• **WHAT THE EXERCISE ASKS**
Using the records below, report how many lines include "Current", and give no more than the number.

• **INFORMATION PROVIDED**
• • •
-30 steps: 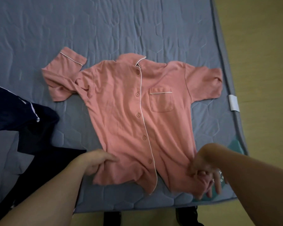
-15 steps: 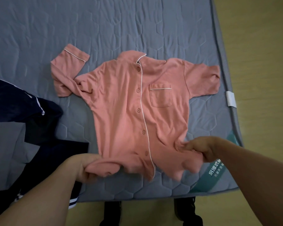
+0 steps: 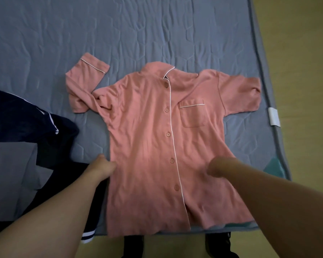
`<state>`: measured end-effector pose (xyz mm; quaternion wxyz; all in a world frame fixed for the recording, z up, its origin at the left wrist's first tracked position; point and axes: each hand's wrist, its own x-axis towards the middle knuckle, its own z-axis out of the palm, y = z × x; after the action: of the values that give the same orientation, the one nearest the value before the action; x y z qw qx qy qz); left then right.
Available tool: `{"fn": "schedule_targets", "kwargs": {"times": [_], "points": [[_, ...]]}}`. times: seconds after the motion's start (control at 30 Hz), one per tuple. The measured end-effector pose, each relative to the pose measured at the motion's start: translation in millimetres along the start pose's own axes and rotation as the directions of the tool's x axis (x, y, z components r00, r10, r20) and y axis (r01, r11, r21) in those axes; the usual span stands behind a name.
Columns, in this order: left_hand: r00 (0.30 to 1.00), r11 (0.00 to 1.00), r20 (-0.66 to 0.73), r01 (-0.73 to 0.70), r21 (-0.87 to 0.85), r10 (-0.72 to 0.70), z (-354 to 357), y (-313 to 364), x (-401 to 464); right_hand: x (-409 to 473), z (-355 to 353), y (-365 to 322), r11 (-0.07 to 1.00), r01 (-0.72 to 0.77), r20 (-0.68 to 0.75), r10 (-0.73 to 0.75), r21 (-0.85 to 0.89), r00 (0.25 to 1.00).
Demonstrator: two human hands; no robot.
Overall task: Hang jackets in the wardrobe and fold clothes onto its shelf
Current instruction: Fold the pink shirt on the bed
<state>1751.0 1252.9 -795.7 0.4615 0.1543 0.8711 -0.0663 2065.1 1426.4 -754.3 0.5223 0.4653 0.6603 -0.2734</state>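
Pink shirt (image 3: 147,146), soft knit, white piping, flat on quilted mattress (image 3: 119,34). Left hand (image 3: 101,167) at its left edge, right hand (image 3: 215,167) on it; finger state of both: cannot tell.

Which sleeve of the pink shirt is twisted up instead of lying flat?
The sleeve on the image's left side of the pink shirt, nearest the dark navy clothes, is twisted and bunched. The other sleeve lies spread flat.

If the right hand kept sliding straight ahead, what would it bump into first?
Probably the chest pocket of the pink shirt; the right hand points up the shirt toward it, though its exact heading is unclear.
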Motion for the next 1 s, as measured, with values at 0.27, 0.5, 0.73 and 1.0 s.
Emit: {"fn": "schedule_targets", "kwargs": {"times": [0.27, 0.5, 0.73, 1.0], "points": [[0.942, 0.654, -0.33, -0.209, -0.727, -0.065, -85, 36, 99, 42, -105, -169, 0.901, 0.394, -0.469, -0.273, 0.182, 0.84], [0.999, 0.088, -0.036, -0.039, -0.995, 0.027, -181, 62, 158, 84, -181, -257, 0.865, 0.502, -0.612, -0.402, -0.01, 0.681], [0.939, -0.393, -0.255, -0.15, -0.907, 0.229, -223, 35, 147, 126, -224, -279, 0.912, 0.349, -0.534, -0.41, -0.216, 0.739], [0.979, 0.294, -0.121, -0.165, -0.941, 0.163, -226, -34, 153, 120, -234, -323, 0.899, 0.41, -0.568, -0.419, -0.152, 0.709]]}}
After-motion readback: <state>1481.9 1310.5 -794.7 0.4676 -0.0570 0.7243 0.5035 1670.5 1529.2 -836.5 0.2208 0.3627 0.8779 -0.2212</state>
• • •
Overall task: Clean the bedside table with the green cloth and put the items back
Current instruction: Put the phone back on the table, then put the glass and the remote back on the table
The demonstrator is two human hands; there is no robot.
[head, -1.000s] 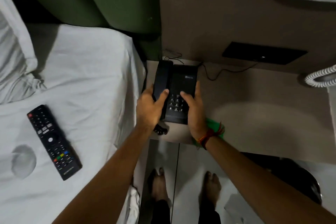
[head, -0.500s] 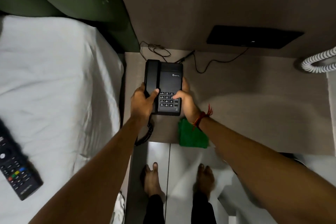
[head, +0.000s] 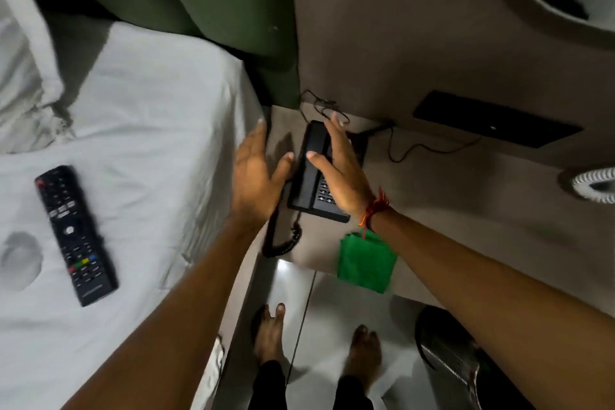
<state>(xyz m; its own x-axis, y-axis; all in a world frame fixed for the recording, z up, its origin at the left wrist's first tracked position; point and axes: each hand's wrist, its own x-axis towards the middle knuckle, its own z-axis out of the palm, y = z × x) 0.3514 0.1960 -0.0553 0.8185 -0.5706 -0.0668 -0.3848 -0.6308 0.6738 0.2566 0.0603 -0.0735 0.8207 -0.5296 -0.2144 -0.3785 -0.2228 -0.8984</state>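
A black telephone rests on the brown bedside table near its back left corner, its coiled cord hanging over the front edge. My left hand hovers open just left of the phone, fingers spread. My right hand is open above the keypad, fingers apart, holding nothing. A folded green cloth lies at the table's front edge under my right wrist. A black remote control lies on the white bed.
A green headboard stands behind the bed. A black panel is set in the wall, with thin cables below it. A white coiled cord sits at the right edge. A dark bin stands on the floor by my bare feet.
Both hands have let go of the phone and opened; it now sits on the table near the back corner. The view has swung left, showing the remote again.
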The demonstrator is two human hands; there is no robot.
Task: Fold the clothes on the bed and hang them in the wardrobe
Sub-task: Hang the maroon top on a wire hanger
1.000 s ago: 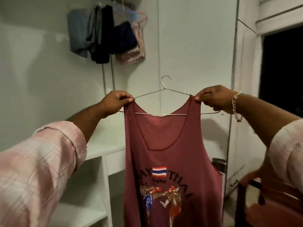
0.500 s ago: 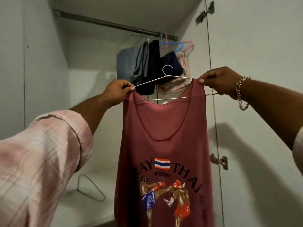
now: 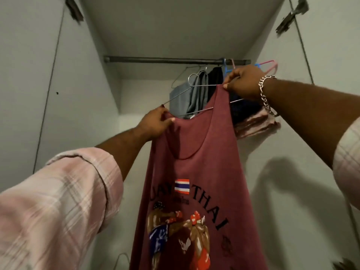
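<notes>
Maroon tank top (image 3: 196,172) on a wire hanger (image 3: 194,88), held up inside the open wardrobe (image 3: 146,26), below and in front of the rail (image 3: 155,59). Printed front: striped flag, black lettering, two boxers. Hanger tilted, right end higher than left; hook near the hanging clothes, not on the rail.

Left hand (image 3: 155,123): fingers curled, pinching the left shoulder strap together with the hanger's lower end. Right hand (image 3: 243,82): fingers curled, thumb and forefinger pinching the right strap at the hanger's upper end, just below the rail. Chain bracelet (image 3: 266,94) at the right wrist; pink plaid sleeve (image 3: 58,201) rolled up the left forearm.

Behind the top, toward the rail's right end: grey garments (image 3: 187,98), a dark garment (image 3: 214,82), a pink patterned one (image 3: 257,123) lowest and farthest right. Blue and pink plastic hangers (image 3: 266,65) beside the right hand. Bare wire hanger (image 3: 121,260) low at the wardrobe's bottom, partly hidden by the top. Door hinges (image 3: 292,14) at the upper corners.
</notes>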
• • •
• **WRITTEN ANSWER**
2